The five areas highlighted in which ML and AI can play an important role are:

  1. Identifying people at the highest risk of being infected by COVID-19, by integrating electronic health record data with a “multitude of ‘big data’ pertaining to human-to-human interactions” – from sources such as cellular operators, airlines and social media. Through such techniques, “we can provide more accurate patient risk scores that will help clinical professionals decide who needs urgent treatment (and resources), and when.”
  2. Helping to determine the most efficient treatment for each patient based on data from other patients including treatments administered, which is important given that coronavirus symptoms and disease evolution vary widely from patient to patient. “We can use machine learning to answer key ‘what if’ questions about each patient, such as ‘What if we postpone a couple hours before putting them on a ventilator?’ or ‘Would the outcome for this patient be better if we switched them from supportive care to an experimental treatment earlier?’”
  3. Providing insight into the differences between policy approaches, which work better, and how to design and adopt improved policies to ensure that routine decisions are made in a more coordinated and timely way. “Coordinating experiences across different actors allows us to more systematically quantify policies and their efficacies, thereby informing the design of improvements.”
  4. Recruiting subjects for randomised clinical trials from identifiable subgroups, and assigning them to treatment or control groups in a way that speeds up trials. “These methods have been shown to significantly reduce error and achieve a prescribed level of confidence in findings, while also requiring fewer subjects.”
  5. Helping to quantify the degree of uncertainty in our knowledge of the disease, given the very limited experience and limited data surrounding COVID-19. For example, ML can help quantify uncertainty on predictions of patient-level outcomes in order to guide hospitalisation and therapeutic decisions.
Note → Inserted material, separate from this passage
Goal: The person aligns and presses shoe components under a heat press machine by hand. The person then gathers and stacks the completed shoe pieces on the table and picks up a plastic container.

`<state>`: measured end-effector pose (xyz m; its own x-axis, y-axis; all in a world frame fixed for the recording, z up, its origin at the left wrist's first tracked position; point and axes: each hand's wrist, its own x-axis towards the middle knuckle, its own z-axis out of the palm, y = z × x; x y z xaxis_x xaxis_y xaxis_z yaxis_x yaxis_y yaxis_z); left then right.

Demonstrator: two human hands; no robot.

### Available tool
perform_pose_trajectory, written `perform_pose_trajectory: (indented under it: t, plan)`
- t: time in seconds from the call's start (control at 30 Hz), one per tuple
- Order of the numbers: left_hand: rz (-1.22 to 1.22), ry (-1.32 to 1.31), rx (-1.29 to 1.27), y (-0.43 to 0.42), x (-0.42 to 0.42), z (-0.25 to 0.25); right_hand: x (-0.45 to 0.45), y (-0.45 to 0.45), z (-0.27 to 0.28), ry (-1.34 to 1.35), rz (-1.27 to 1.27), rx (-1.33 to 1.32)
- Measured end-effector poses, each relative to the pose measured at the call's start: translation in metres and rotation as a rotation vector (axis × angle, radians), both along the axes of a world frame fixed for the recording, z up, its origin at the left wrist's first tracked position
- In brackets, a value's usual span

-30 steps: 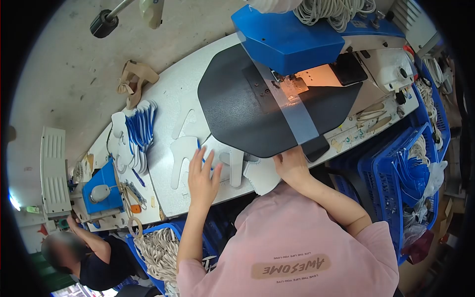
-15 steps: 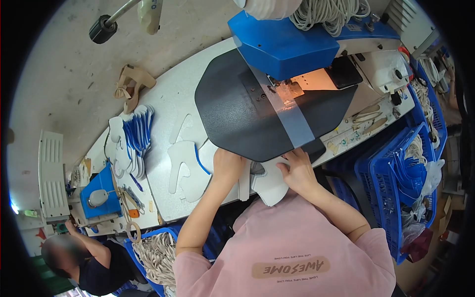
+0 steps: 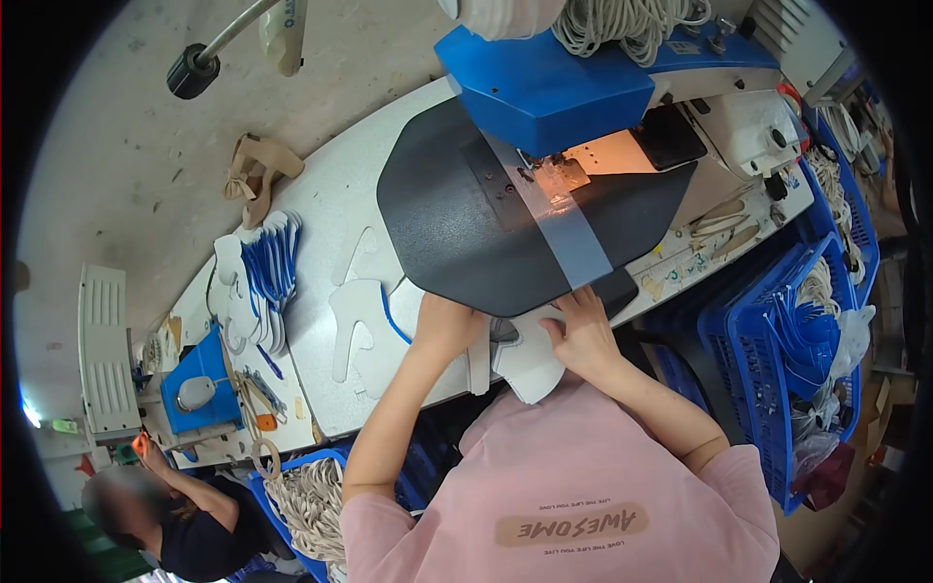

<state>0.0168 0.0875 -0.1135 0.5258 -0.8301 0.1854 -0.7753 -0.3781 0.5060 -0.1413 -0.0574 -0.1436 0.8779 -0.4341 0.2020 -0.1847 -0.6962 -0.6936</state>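
Note:
A white shoe-upper piece [image 3: 528, 364] with a grey-lined fold lies at the near edge of the black octagonal board [image 3: 437, 209]. My right hand [image 3: 587, 340] is closed on its right side, the thumb on the white surface and the fingertips by the board's rim. To the left, my left hand [image 3: 449, 323] reaches under the board's edge. Its fingers are hidden there, so its grip does not show. A narrow white strip [image 3: 478, 363] hangs beside that wrist. The blue sewing machine head [image 3: 549, 92] stands over the lit needle area, beyond both hands.
White cut pieces [image 3: 362, 325] lie left of the board, near stacked blue-edged pieces [image 3: 267, 267]. A beige sandal [image 3: 260, 175] stands behind them. A phone [image 3: 673, 136] rests beside the machine. Blue crates [image 3: 753, 389] flank my right; a co-worker [image 3: 199, 515] sits at lower left.
My hands and the white piece keep almost the same pose while the view shifts slightly. At lower left, the co-worker's arm has moved and an orange item now shows at that hand.

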Motion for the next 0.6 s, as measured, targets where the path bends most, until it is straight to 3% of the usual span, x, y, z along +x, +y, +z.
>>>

The article then goes on to discuss three techniques to implement the variety of AI-based models discussed, using the UK as an example.

  • Individual-level interface: Based on individual risk assessments issued by AI models, patients can be alerted to undergo testing via text, email or mobile phone calls, and individuals in high-risk areas where a significant number of cases have been diagnosed can be notified.
  • Hospital-level interface: In-hospital infrastructure can be complemented with risk-modeling applications that alert clinicians to the evolving risks of patients within each hospital.
  • Nation-level interface: Centralised applications can continuously update officials with the latest epidemiological data on COVID-19, and this can be directly linked to the NHS patient registration database.

The article – entitled “How artificial intelligence and machine learning can help healthcare systems respond to COVID-19” – is co-authored by Mihaela van der Schaar, Ahmed M. Alaa, Andres Floto, Alexander Gimson, Stefan Scholtes,  Angela Wood, Eoin McKinney, Daniel Jarrett, Pietro Lio and Ari Ercole of the Cambridge Centre for AI in Medicine.